> **Exercise objective**: Wherever the listing has a line with the string "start", copy that line out.

(Dataset section begins)

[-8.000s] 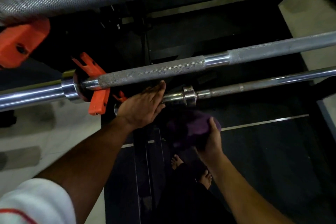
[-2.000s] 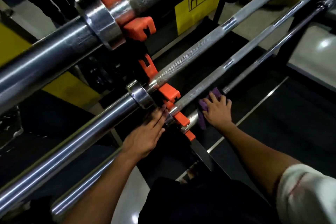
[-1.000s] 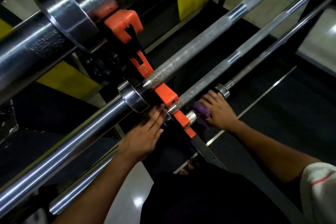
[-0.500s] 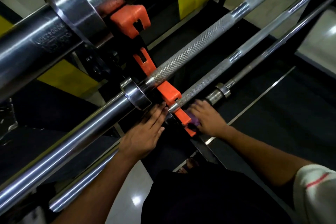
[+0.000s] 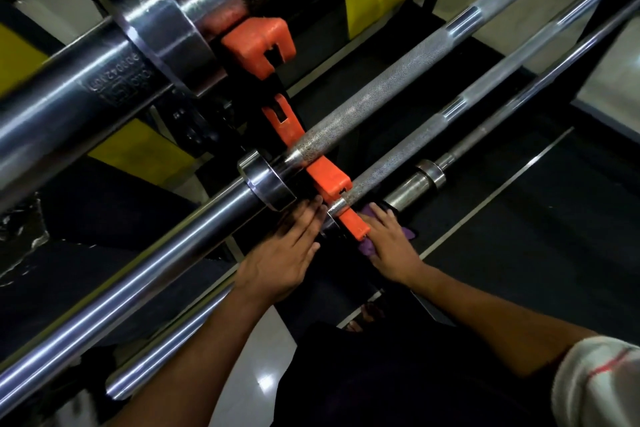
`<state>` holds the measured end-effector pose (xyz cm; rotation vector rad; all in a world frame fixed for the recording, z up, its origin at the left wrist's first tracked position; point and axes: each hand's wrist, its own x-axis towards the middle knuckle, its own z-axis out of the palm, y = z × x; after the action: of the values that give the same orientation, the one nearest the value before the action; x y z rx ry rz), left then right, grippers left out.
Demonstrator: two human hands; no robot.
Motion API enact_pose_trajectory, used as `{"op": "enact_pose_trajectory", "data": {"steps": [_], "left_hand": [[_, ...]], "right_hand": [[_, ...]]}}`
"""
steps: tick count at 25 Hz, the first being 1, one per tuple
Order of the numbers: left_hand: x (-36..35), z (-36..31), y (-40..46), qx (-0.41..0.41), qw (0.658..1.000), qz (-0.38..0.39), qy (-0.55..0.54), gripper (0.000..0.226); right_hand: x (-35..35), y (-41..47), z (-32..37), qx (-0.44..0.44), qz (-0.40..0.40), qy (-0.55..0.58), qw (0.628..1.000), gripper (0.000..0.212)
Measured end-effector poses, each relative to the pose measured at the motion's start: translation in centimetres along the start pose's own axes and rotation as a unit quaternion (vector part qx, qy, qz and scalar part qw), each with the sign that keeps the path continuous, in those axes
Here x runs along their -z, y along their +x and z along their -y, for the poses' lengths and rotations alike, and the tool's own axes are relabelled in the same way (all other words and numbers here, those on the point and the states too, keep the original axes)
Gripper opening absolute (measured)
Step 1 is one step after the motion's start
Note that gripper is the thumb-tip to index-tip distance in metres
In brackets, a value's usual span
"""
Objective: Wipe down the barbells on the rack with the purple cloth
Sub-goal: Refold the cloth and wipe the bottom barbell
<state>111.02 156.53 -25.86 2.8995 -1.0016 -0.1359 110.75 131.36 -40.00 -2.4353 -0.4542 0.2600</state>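
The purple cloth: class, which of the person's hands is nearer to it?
Right. The right hand lies on the purple cloth, covering most of it; the left hand rests apart, beyond the orange rack hook.

- The left hand [image 5: 282, 253] lies palm down with its back to the camera, fingers straight and close together, pointing up and to the right.
- Its bare forearm runs from the lower left of the view up to the wrist, which is held straight in line with the hand.
- The right hand [image 5: 389, 246] also lies palm down, fingers extended and pointing up and to the left, pressing flat on a purple cloth [image 5: 367, 246] beneath the palm.
- The right forearm is bare and enters from the lower right; a white sleeve [image 5: 595, 385] with a red stripe covers the upper arm.
- The two hands sit near each other, fingertips angled toward one another, not touching.
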Motion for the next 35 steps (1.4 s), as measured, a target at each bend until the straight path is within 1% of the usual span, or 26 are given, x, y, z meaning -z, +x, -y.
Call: {"op": "enact_pose_trajectory", "data": {"steps": [2,3,5,6,7,8,9,11,13,14,17,18,19,21,22,23,25,26,27,28,29,31,32,33,34,35], "left_hand": [[0.1,-0.1,0.0,0.004,1.000,0.000,0.011,0.062],[0.2,-0.1,0.0,0.003,1.000,0.001,0.017,0.062],[0.1,-0.2,0.0,0.004,1.000,0.006,0.029,0.063],[0.1,-0.3,0.0,0.007,0.999,0.007,0.032,0.063],[0.2,-0.3,0.0,0.013,0.999,0.006,0.032,0.063],[0.2,-0.3,0.0,0.019,0.999,0.007,0.029,0.063],[0.3,-0.3,0.0,0.021,0.999,0.010,0.024,0.064],[0.4,-0.3,-0.1,0.021,1.000,0.014,0.018,0.064],[0.5,-0.3,-0.1,0.021,0.999,0.023,0.017,0.063],[0.5,-0.4,-0.1,0.020,0.999,0.025,0.010,0.063],[1.2,-0.8,0.1,0.042,0.998,0.020,-0.044,0.065],[1.7,-1.3,0.3,0.038,0.998,-0.002,-0.054,0.063],[2.2,-2.1,0.5,0.017,0.998,-0.039,-0.056,0.059],[3.3,-5.0,1.6,-0.047,0.990,-0.117,-0.064,0.050],[4.0,-7.1,2.6,-0.070,0.986,-0.126,-0.088,0.051],[4.8,-9.2,3.8,-0.077,0.982,-0.109,-0.133,0.057],[6.0,-12.4,6.5,-0.055,0.963,0.009,-0.263,0.071],[6.2,-13.1,7.9,-0.038,0.943,0.068,-0.325,0.067],[6.2,-13.3,9.1,-0.039,0.927,0.104,-0.357,0.054],[6.0,-13.2,10.0,-0.054,0.928,0.118,-0.348,0.038],[5.9,-13.1,10.6,-0.067,0.936,0.119,-0.324,0.033],[5.6,-12.7,11.5,-0.078,0.952,0.109,-0.276,0.040],[5.7,-12.8,11.8,-0.073,0.958,0.104,-0.257,0.040],[5.8,-13.0,12.2,-0.066,0.965,0.099,-0.233,0.037],[5.8,-13.6,12.4,-0.059,0.972,0.094,-0.205,0.033],[5.8,-14.3,12.6,-0.055,0.979,0.088,-0.177,0.030]], "right_hand": [[1.3,-0.8,-0.7,0.019,0.042,0.038,0.998,0.081],[1.9,-1.3,-0.9,0.039,0.065,0.060,0.995,0.077],[3.3,-2.8,-1.6,0.059,0.117,0.105,0.986,0.059],[4.2,-3.7,-2.2,0.038,0.145,0.138,0.979,0.050],[5.4,-4.7,-2.7,-0.007,0.170,0.189,0.967,0.039],[6.6,-5.7,-3.4,-0.075,0.172,0.244,0.951,0.029],[7.8,-6.7,-4.1,-0.147,0.148,0.301,0.931,0.023],[9.6,-8.7,-5.9,-0.286,0.064,0.369,0.882,0.019],[10.3,-10.1,-6.9,-0.357,0.011,0.399,0.844,0.017],[10.5,-10.6,-7.2,-0.373,0.000,0.402,0.836,0.016],[11.7,-11.5,-6.2,-0.377,-0.014,0.441,0.814,0.021],[12.5,-11.7,-5.8,-0.373,-0.016,0.465,0.803,0.025],[13.6,-11.9,-4.9,-0.366,-0.015,0.488,0.792,0.028],[16.1,-12.2,-2.9,-0.345,-0.008,0.513,0.786,0.030],[17.3,-12.4,-2.1,-0.333,-0.007,0.525,0.784,0.037],[18.5,-12.6,-1.2,-0.322,-0.003,0.540,0.778,0.047],[20.4,-12.8,0.2,-0.282,-0.011,0.583,0.762,0.062],[20.9,-12.8,0.4,-0.264,-0.023,0.602,0.753,0.064],[21.5,-12.7,0.8,-0.255,-0.035,0.612,0.748,0.063],[21.8,-12.4,0.7,-0.252,-0.051,0.606,0.753,0.058],[21.7,-12.1,0.3,-0.248,-0.071,0.591,0.764,0.048],[20.6,-11.6,-0.6,-0.261,-0.143,0.520,0.801,0.025],[19.4,-11.5,-1.2,-0.285,-0.194,0.489,0.801,0.016],[17.8,-11.7,-1.6,-0.319,-0.250,0.493,0.770,0.013],[16.1,-11.9,-1.5,-0.347,-0.295,0.528,0.717,0.017],[14.5,-12.1,-1.0,-0.363,-0.311,0.572,0.667,0.024]]}}
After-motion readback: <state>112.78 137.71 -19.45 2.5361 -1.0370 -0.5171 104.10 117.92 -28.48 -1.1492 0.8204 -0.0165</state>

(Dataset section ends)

> **Exercise solution**:
Measured end-effector poses, each relative to the pose measured at the motion's start: translation in centimetres along the start pose's own axes and rotation as a unit quaternion (vector part qx, qy, qz and scalar part qw), each with the sign that keeps the path continuous, in those axes
Step 1 is one step after the motion's start

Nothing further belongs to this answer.